Sheppard, Herbert Norman, B.A, fourth son of Edmund Sheppard (q.v.), sometime Puisne Judge of Queensland, was born at Brisbane in Dec. 1868, and educated at Brisbane Grammar School and at the Charterhouse School, London, where he held a scholarship.[1] Having obtained a minor scholarship at Trinity College, Cambridge, he entered there in Oct. 1887, and was elected to a Foundation Scholarship in Dec. 1889. He graduated B.A. in the Mathematical Tripos, in June 1890, as seventeenth wrangler.
Sheppard, William Fleetwood, B.A., second son of the Hon. Edmund Sheppard (q.v.), Puisne Judge of Queensland, was born in Sydney in Nov. 1862, and educated at Brisbane, at Charterhouse School, London, where he held a scholarship, and at Trinity College, Cambridge, of which he was Foundation Scholar April 1881. He graduated BA. in Mathematical Tripos, in June 1884, as senior wrangler; and was in the first division of the first class in Mathematical Tripos, Part III., in Jan. 1885. He lectured at Gonville and Caius College, Cambridge, from Oct. 1885 to June 1886; and was elected Fellow of Trinity College in Oct. 1887. Mr. Sheppard was called to the Bar at the Inner Temple in Nov. 1890.
Sherbrooke, Viscount. The career of this nobleman will be found in the body of the work under "Lowe, Right Hon. Robert"(p. 280). [This biography appeared in the Supplement at the end of the book.]

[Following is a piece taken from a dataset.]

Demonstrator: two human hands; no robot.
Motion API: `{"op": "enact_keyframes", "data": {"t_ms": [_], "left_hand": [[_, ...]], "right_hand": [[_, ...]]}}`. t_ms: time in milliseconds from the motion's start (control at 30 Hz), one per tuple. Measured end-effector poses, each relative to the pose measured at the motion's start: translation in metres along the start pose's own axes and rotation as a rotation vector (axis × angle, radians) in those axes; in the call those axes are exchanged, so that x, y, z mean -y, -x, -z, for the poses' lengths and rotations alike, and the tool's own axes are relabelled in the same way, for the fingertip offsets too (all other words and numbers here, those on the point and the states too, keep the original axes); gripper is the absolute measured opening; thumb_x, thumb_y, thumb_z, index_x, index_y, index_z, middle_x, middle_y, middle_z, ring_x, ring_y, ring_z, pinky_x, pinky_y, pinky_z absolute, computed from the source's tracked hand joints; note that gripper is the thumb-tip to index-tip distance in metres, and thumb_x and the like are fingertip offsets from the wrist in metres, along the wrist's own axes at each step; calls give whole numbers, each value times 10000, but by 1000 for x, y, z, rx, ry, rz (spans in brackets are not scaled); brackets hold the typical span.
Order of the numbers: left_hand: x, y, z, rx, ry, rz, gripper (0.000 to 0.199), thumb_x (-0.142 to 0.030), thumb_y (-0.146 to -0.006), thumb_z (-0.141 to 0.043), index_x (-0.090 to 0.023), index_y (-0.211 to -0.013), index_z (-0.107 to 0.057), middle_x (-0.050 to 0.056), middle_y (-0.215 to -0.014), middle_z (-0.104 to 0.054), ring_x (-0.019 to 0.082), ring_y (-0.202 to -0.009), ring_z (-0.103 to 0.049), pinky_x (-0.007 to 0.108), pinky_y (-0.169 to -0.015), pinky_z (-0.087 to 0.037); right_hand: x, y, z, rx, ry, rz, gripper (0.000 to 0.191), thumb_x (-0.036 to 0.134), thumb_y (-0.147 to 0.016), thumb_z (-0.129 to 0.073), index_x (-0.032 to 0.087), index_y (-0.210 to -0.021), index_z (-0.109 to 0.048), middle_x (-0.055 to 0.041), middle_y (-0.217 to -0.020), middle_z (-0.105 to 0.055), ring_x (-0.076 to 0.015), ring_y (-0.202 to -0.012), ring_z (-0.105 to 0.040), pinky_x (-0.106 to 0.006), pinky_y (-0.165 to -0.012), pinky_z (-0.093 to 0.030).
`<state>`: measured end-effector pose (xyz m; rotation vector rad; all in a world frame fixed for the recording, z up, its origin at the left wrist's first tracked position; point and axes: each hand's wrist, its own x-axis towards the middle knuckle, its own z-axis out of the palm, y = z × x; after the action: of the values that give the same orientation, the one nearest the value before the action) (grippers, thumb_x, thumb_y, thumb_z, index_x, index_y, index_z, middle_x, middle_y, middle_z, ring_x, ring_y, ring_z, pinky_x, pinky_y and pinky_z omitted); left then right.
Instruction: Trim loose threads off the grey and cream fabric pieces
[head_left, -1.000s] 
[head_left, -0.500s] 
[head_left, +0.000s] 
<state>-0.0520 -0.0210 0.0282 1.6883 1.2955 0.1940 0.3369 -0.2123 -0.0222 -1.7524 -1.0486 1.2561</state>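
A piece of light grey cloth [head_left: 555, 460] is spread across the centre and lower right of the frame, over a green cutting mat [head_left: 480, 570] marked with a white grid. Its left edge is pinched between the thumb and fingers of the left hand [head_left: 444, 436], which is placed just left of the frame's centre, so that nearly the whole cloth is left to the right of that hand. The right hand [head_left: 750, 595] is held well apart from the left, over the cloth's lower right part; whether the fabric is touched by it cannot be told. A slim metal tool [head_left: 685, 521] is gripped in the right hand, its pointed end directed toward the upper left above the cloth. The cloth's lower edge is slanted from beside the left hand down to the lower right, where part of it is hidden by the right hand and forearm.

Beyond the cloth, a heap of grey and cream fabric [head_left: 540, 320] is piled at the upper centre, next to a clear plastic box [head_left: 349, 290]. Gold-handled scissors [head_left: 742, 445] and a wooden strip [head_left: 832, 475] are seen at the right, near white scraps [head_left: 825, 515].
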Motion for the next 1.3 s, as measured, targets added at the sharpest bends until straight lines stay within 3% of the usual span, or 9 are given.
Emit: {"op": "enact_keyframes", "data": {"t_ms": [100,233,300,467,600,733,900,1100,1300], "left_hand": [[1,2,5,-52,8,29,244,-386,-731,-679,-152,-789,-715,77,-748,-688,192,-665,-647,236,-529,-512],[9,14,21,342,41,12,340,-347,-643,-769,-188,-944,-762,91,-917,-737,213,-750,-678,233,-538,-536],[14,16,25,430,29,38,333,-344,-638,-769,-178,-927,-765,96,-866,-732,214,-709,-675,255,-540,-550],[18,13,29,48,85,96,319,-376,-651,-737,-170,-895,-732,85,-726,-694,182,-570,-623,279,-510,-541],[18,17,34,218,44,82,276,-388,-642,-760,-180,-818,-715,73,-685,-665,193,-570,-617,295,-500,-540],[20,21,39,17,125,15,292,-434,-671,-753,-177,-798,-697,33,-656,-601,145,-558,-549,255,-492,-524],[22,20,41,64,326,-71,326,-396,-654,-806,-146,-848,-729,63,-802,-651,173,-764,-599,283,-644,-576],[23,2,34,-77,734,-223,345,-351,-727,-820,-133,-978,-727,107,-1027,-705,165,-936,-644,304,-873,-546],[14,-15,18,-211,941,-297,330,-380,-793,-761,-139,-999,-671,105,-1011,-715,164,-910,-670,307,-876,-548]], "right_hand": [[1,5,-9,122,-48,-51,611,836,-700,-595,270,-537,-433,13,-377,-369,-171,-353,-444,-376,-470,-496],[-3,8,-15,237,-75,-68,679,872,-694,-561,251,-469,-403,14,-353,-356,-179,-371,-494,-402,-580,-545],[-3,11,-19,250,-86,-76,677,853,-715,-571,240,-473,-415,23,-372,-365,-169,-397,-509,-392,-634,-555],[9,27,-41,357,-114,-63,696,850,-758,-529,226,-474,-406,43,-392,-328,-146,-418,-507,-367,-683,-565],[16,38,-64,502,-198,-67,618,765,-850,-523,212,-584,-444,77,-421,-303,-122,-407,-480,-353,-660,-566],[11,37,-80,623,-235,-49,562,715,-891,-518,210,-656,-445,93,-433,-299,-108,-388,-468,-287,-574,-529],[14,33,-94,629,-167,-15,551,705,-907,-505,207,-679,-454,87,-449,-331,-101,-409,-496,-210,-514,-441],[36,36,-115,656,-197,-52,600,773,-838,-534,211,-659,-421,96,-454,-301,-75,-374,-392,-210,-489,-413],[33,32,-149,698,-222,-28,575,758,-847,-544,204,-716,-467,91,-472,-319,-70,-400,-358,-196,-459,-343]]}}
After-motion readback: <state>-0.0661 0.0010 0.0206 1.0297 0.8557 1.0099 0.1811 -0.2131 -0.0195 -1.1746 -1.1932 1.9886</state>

Sheridan, Lieut.-Col. Richard Bingham,entered the Queensland public service in 1864, and became sub-collector of customs, retiring on a pension in 1883. He accepted office, as a member of the Executive Council without portfolio, in the first Griffith Ministry, in Nov. 1883. On Mr. Mein being promoted to the bench, in Jan. 1885, Mr. Sheridan succeeded him as Postmaster-General, but resigned in the following month. In Dec. 1884 he was appointed an hon. lieut.-colonel of the Queensland Defence Force, on the retired list. He is also a trustee and a member of the board of management of the Brisbane Botanic Gardens.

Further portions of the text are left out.